Merge populate_metadata PRs (rebased onto develop) #5241

atarkowska · 2017-04-10T10:38:40Z

This is the same as gh-5232 but rebased onto develop and gh-5243

What this PR does

merge #5218 #5220 #5222 #5223 #5224 #5226 #5227 #5229 (no conflicts)

TODO:

last commit from Plugin fixes #4988
Delete and create bulk-map-annotations by namespace #5074
Print more info if a duplicate map-ann is detected in the database #5085 was missing label

atarkowska · 2017-04-10T10:38:41Z

--rebased-from #5232

Most methods for dataset loading and parsing were left unimplement. Now a `Dataset:`-style object can be passed to populate_metadata.py and images will be looked up by name. Note: there's a small bug with name lookup that will be corrected separately.

The assumptions for well/imaging naming in a plate or screen differ from those from image naming in a dataset since there's no unique way to reference an image in a dataset like there is well "A1" for example. This commit loosens some of those rules to allow image columns and image name columns to work together in the case of datasets. The assumption is that for population the ID of the image in a dataset won't be known. Instead names of images will be used as a unique identifier. Currently only a warning is issued if the name is not unique.

In general, populate_metadata.py looks to be in line for a refactoring. The number of if-clauses as well as the unhandled cases (like no catch-all for unknown targets in delete) is making this ever harder to work with. All tests passing.
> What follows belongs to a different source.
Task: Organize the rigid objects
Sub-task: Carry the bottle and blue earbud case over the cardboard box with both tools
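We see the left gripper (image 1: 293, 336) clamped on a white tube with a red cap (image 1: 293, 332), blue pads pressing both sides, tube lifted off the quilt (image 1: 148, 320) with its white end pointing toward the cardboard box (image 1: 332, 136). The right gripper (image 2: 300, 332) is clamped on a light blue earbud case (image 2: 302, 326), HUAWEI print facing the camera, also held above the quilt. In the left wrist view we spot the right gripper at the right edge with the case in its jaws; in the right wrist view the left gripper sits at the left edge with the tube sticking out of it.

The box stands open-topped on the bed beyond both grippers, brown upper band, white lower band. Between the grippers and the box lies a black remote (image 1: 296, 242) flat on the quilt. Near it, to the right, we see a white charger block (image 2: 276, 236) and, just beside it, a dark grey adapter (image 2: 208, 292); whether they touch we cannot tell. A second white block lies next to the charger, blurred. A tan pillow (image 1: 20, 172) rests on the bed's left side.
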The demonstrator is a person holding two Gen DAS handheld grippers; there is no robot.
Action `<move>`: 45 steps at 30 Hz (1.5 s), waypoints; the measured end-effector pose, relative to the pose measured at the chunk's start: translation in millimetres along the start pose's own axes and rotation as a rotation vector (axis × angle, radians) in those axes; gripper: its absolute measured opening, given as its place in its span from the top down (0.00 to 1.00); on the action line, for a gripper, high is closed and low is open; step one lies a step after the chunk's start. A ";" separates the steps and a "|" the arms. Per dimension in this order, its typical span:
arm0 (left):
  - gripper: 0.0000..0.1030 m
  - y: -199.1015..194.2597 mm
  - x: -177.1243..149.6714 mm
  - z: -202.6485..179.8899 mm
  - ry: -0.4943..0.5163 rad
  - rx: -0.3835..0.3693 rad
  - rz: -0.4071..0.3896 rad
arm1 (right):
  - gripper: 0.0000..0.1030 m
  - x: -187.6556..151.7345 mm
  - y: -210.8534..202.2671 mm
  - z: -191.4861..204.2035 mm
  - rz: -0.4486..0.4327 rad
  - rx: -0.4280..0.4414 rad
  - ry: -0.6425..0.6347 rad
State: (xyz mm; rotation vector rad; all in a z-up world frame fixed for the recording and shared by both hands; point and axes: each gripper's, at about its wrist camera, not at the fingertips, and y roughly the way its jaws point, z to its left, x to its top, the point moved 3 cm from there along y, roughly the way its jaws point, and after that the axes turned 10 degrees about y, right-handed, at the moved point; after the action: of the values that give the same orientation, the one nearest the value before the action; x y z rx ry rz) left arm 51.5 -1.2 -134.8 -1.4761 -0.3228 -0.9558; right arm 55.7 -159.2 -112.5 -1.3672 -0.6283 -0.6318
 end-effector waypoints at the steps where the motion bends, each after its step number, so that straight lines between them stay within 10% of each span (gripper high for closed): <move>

In order to allow Projects to smartly handle multiple images with the same name (though not in the same dataset), the internals of ValueResolver have been hidden within a ValueWrapper class. ValueResolver chooses once which ValueWrapper to use internally after which the various if/then blocks based on target object are no longer necessary (needs further refactoring). There *are* still if/then blocks basked on column-type. These could use some cleaning but will likely remain to be necessary for multiple-dispatch style handling.

For extremely large screens (idr0016), both adding map annotations as well as deleting them lead to either PG errors or Ice.MessageSizeMax exceptions. Now both are done in batches of 1000.

will-moore · 2017-04-17T08:59:51Z

components/tools/OmeroPy/test/integration/metadata/test_populate.py

+    def createCsv(self, *args, **kwargs):
+        csvFileName = super(GZIP, self).createCsv(*args, **kwargs)
+        gzipFileName = "%s.gz" % csvFileName
+        with open(csvFileName, 'rb') as f_in, \


This is causing syntax error at https://ci.openmicroscopy.org/view/Failing/job/OMERO-DEV-merge-integration-python/549/testReport/(root)/(empty)/OmeroPy_test_integration_metadata_test_populate/

@aleksandra-tarkowska Maybe try nesting them?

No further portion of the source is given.